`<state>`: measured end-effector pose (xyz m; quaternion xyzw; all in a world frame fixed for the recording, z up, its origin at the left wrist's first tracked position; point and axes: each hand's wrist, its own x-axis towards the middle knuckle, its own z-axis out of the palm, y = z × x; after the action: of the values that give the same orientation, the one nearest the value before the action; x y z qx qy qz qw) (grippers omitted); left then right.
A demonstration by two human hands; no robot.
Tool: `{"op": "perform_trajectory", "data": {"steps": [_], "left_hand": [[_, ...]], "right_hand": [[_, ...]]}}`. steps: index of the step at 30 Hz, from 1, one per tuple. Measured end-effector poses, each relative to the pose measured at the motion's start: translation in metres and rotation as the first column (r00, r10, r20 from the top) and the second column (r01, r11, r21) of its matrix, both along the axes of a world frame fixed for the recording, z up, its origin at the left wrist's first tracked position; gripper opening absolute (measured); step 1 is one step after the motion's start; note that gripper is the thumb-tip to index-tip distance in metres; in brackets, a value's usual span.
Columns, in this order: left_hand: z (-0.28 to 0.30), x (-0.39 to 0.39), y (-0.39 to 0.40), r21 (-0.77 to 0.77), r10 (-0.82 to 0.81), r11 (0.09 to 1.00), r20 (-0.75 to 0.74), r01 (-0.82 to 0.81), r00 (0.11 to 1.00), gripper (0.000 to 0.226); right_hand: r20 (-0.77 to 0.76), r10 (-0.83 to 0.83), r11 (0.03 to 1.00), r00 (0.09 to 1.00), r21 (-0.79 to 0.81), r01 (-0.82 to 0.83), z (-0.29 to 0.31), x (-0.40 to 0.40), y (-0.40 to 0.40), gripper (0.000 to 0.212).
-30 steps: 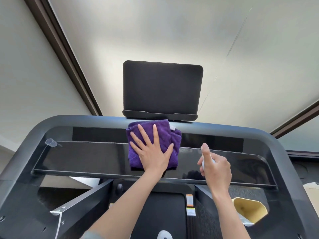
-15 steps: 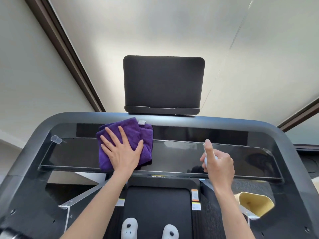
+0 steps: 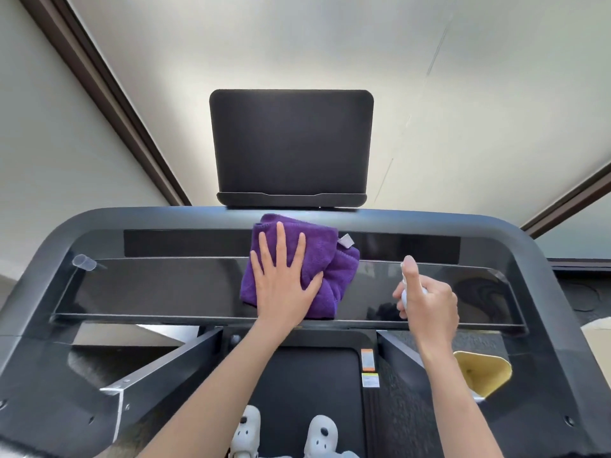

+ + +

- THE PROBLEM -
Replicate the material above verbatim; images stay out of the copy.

- SOLUTION FOR THIS EXERCISE -
`<state>`: measured end-effector pose (xyz m; quaternion xyzw; all in a world frame fixed for the recording, z up, its origin at the left wrist's first tracked position; point and axes: each hand's wrist, its own x-axis towards the middle knuckle, its own z-axis out of the palm, y = z × x; after the action: of the values that give the same orientation, the one nearest the value before the action; x y z qx qy qz qw) (grippers omitted); left then right.
A demonstration by two human hands; no robot.
Tool: `{"op": "perform_trajectory", "data": {"steps": [_], "left_hand": [[_, ...]], "right_hand": [[_, ...]]}}`. steps: index of the step at 30 Hz, from 1, one per tuple. Measured end-effector poses, each relative to the pose measured at the motion's start: translation in metres and rotation as the first column (r00, r10, r20 from the top) and the second column (r01, r11, r21) of its matrix, both along the axes of a world frame fixed for the recording, z up, its origin at the left wrist's first tracked position; gripper opening absolute (measured); step 1 is one step after the motion's start; note that gripper is the thumb-tip to index-tip distance in metres; in brackets, a value's usual span.
Columns, in this order: left_hand: z (-0.28 to 0.30), x (-0.39 to 0.39), y (-0.39 to 0.40), r21 (-0.77 to 0.77), r10 (-0.82 to 0.81), r11 (0.09 to 1.00), r20 (-0.75 to 0.74), r01 (-0.82 to 0.81), r00 (0.11 to 1.00), gripper (0.000 to 0.226); right_hand: r20 (-0.77 to 0.76), r10 (-0.83 to 0.83), r11 (0.03 to 1.00), r00 (0.09 to 1.00), r21 (-0.79 to 0.81), r01 (-0.82 to 0.83), z (-0.29 to 0.31), x (-0.40 to 0.40), y (-0.40 to 0.40), gripper (0.000 to 0.212).
-30 steps: 
-15 steps: 
+0 steps: 

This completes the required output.